> [What to do]: Would you copy out each line of the records below that includes the word "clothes"?

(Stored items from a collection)
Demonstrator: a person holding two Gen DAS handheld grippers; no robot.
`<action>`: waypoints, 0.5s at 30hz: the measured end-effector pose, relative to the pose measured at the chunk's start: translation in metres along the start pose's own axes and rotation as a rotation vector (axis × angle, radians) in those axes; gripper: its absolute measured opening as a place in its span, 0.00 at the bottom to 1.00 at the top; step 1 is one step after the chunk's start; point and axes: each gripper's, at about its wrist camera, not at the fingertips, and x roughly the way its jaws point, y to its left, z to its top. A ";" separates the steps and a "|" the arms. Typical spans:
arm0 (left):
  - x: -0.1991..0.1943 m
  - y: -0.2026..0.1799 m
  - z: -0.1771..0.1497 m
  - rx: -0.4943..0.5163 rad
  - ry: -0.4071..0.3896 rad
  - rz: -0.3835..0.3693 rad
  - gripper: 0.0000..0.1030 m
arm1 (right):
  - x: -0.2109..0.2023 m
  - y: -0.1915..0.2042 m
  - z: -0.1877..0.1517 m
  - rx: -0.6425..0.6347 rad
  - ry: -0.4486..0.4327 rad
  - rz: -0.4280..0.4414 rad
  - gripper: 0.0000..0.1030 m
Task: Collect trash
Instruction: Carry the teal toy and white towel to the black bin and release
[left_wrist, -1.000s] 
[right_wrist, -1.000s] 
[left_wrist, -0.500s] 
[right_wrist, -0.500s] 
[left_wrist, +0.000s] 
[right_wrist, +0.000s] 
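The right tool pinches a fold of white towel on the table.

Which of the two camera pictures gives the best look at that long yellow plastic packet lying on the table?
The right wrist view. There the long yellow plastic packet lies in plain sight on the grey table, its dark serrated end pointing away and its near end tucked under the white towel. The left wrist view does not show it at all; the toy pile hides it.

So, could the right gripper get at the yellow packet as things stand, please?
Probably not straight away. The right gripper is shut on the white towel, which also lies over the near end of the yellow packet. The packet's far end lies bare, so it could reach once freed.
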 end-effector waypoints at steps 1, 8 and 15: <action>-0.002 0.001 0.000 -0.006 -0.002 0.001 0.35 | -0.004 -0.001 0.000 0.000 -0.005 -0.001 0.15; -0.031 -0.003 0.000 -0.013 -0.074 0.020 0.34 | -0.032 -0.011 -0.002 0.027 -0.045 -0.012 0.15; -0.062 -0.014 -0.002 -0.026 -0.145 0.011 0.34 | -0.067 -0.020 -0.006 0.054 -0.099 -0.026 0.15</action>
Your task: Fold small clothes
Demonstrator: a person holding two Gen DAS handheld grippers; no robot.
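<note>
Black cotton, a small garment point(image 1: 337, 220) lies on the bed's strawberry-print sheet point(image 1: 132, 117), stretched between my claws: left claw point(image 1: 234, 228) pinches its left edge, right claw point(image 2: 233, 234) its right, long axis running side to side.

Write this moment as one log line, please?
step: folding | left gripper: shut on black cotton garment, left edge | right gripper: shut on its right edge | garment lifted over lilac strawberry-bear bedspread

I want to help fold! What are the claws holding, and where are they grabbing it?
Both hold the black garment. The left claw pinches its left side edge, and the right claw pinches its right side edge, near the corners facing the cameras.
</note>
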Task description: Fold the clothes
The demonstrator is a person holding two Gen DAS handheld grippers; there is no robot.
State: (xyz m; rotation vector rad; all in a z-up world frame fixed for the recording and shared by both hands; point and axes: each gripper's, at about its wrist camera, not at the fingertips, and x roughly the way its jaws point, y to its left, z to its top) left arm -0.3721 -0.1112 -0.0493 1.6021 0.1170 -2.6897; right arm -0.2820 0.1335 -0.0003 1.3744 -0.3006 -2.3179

> [Solution below]:
Your task: Fold small clothes
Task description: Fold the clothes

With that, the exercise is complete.